WHAT YOU ARE ASKED TO DO
Set the data down once more, exactly as it is written.

EXERCISE DATA

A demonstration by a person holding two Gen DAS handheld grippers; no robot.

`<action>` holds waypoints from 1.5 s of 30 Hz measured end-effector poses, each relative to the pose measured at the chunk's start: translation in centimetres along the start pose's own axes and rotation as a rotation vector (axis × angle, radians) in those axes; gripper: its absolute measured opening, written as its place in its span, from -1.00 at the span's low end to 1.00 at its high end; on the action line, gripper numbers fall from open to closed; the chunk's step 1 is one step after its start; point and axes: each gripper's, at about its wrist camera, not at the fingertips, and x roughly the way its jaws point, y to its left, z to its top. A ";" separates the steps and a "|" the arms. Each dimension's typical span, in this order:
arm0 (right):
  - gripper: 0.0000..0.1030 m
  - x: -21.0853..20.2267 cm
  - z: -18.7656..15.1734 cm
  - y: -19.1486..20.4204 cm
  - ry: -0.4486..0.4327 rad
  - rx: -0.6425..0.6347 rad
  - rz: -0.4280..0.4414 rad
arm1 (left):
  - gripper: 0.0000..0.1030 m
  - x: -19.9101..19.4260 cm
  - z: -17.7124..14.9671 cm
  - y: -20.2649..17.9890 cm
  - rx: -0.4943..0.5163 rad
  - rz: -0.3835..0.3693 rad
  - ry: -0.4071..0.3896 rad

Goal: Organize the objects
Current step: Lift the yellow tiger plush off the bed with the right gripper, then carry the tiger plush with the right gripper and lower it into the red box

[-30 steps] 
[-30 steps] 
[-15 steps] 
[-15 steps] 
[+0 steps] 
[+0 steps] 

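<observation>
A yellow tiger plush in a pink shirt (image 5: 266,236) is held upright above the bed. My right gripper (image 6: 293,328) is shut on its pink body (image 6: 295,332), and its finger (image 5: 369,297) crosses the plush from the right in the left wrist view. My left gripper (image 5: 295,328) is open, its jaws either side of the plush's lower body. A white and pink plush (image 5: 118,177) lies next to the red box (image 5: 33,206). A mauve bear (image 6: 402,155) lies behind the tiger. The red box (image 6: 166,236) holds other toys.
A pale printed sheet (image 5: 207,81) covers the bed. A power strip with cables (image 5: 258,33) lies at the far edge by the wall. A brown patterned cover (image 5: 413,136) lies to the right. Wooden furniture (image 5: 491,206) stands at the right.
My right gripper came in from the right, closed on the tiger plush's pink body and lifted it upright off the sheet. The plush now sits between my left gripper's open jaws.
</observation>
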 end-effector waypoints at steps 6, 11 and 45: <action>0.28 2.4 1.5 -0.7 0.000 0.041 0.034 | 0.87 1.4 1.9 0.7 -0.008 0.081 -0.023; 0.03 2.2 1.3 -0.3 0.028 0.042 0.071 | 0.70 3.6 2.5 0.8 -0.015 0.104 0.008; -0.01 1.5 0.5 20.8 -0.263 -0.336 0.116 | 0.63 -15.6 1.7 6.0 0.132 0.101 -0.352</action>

TASK OUTPUT
A demonstration by a person holding two Gen DAS handheld grippers; no robot.

`<action>` holds waypoints from 1.5 s of 30 Hz measured end-effector poses, each relative to the pose measured at the chunk's start: translation in centimetres along the start pose's own axes and rotation as a rotation vector (axis × angle, radians) in those axes; gripper: its absolute measured opening, written as its place in its span, from -1.00 at the span's low end to 1.00 at its high end; on the action line, gripper numbers fall from open to closed; the chunk's step 1 is one step after its start; point and axes: each gripper's, at about its wrist camera, not at the fingertips, and x roughly the way its jaws point, y to its left, z to its top. A ";" separates the steps and a "|" the arms. Each dimension's typical span, in this order:
arm0 (right):
  - gripper: 0.0000..0.1030 m
  - x: -21.0853..20.2267 cm
  - z: -18.7656..15.1734 cm
  - y: -19.1486..20.4204 cm
  - ry: -0.4486..0.4327 rad
  - rx: -0.6425..0.6347 rad
  - rz: -0.4280..0.4414 rad
arm1 (left):
  - gripper: 0.0000..0.1030 m
  - x: -19.9101..19.4260 cm
  - z: -17.7124..14.9671 cm
  - y: -20.2649..17.9890 cm
  - rx: -0.4943..0.5163 rad
  - rz: -0.3835..0.3693 rad
  - ry: -0.4071..0.3896 rad

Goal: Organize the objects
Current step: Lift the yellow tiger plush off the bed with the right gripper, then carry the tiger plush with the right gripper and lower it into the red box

[-30 steps] 
[-30 steps] 
[-15 steps] 
[-15 steps] 
[+0 steps] 
[+0 steps] 

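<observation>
A yellow tiger plush in a pink shirt (image 5: 266,236) is held upright above the bed. My right gripper (image 6: 293,328) is shut on its pink body (image 6: 295,332), and its finger (image 5: 369,297) crosses the plush from the right in the left wrist view. My left gripper (image 5: 295,328) is open, its jaws either side of the plush's lower body. A white and pink plush (image 5: 118,177) lies next to the red box (image 5: 33,206). A mauve bear (image 6: 402,155) lies behind the tiger. The red box (image 6: 166,236) holds other toys.
A pale printed sheet (image 5: 207,81) covers the bed. A power strip with cables (image 5: 258,33) lies at the far edge by the wall. A brown patterned cover (image 5: 413,136) lies to the right. Wooden furniture (image 5: 491,206) stands at the right.
My right gripper came in from the right, closed on the tiger plush's pink body and lifted it upright off the sheet. The plush now sits between my left gripper's open jaws.
</observation>
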 end-effector waypoints at steps 6, 11 and 45: <action>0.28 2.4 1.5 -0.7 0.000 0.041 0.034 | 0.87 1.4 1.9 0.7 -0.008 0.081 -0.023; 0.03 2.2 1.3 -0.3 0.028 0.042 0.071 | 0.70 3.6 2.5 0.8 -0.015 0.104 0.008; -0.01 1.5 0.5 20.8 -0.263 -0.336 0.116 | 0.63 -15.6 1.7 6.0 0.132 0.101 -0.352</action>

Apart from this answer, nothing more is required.